Après son adoption par le gouvernement le vendredi 17 août 2018, les partenaires de l’éducation et de la formation ont endossé ce lundi le Paquet-Ef pour les 5 années à venir. Pour mettre en œuvre cet «ambitieux» plan, le Sénégal a besoin du soutien technique et financier des partenaires tels que l’Organisation des Nations unies pour l’éducation, la science et la culture (Unesco), la Coalition des organisations en synergie pour la défense de l’éducation publique (Cosydep), l’Union des associations des élus locaux (Uael), la Fondation du secteur privé pour l’éducation (Fspe) et la Fédération nationale des parents d’élèves du Sénégal (Fenapes), entre autres. Lors de cette rencontre, le directeur exécutif de l’Unesco a fait savoir que «le budget, estimé à 4 832 milliards F Cfa, a un gap financier du cadrage macro-économique estimé à 736 milliards F Cfa pour la période 2018-2022». Selon M. Gwang-Chol Chang, «les intentions de contribution des Partenaires techniques et financiers (Ptf) pour la même période déjà intégrées dans le financement s’élèvent à 268 milliards F Cfa». Malgré ce gap à combler, M. Chang est optimiste quant à la mise en œuvre de ce programme. D’après lui, cet engagement financier sera honoré et «accompagné d’appuis techniques, notamment à travers la mise à disposition de l’expertise nécessaire pour la bonne mise en œuvre du plan ainsi que pour le renforcement des capacités de la partie nationale».

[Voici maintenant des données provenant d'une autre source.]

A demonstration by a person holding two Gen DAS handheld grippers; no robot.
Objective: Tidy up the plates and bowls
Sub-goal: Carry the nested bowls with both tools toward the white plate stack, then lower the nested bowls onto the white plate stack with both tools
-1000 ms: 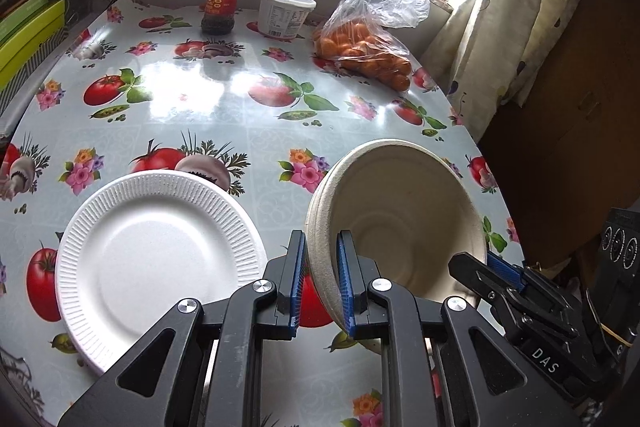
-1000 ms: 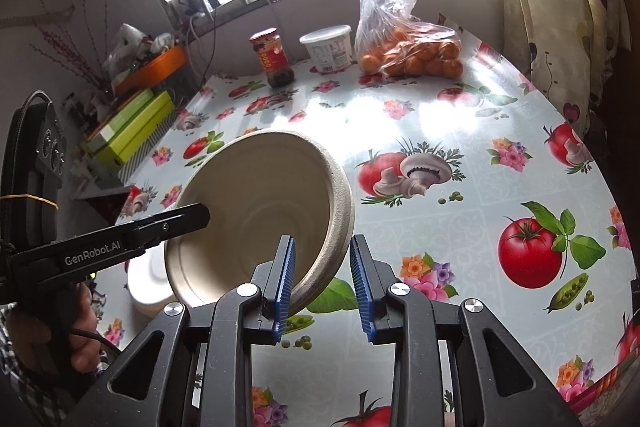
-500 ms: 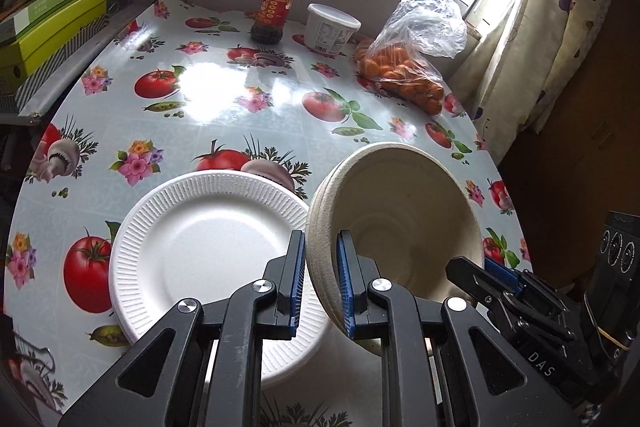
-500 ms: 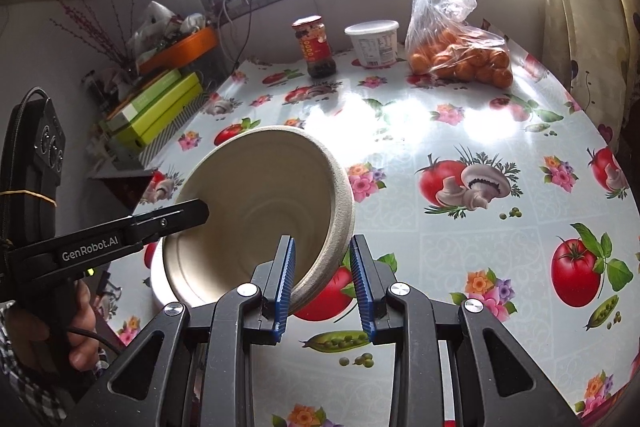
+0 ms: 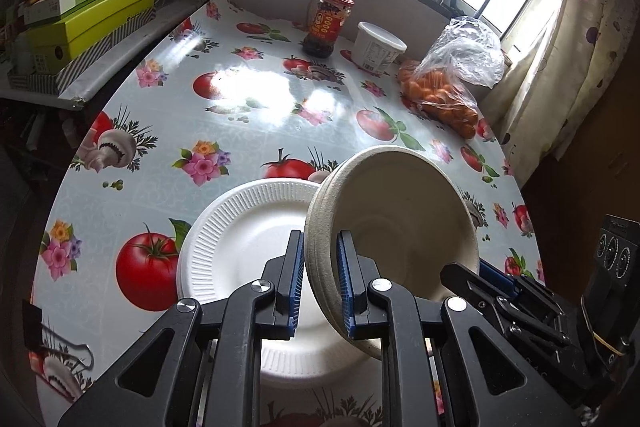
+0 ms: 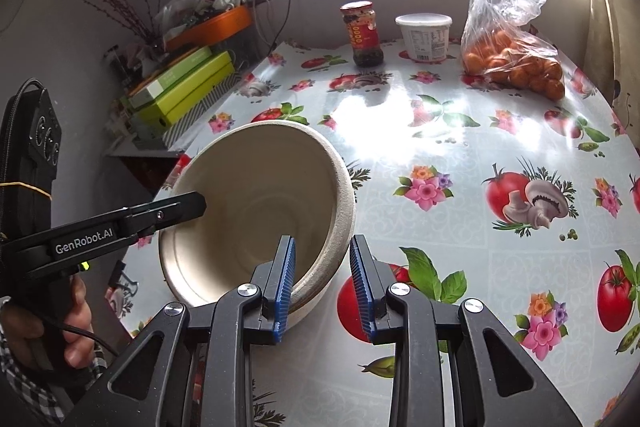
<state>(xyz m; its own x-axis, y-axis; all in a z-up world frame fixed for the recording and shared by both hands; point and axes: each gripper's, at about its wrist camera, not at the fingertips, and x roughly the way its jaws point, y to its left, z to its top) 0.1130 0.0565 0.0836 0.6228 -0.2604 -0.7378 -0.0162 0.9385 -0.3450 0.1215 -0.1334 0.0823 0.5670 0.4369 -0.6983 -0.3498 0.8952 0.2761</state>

Le secrétaire général de la Fenapes a estimé que le Paquet-Ef, mis à jour et fondé sur le principe «du faire ensemble» pour que les enfants et les jeunes maîtrisent les compétences attendues à tous les niveaux d’éducation et de formation, prend en compte leurs préoccupations. Selon Dame Diop, l’objectif c’est de faire en sorte que la société et l’économie sénégalaise trouvent dans le système d’éducation, de formation, de recherche et d’innovation des réponses adaptées et innovantes pour un développement inclusif et durable. Se souciant des problèmes de financement et de gouvernance du système, Cheikh Mbow de la Cosydep soutient que ce sont des défis à relever.
Pour lui, «le Sénégal est champion en termes de ressources injectées dans le système, mais malgré tout nous ne faisons pas les meilleurs résultats». Cheikh Mbow demande ainsi une optimisation des ressources pour une éducation de qualité, mais aussi pour garantir l’accès et la réussite dans le système à la majeure partie des jeunes et des enfants. Faisant référence à des études réalisées par l’Ansd et la Cosydep, M. Mbow rappelle que 1,5 million d’enfants sont laissés en rade par le système éducatif. Ce qu’il juge inacceptable en 2018, soutenant que les données ne sont pas faites pour être contemplées, mais pour pousser à agir. Selon lui, il y a une différence entre l’intention et la mise en œuvre. La Cosydep invite les partenaires et les organisations communautaires à être vigilants pour que ces intentions puissent être traduites en réalité.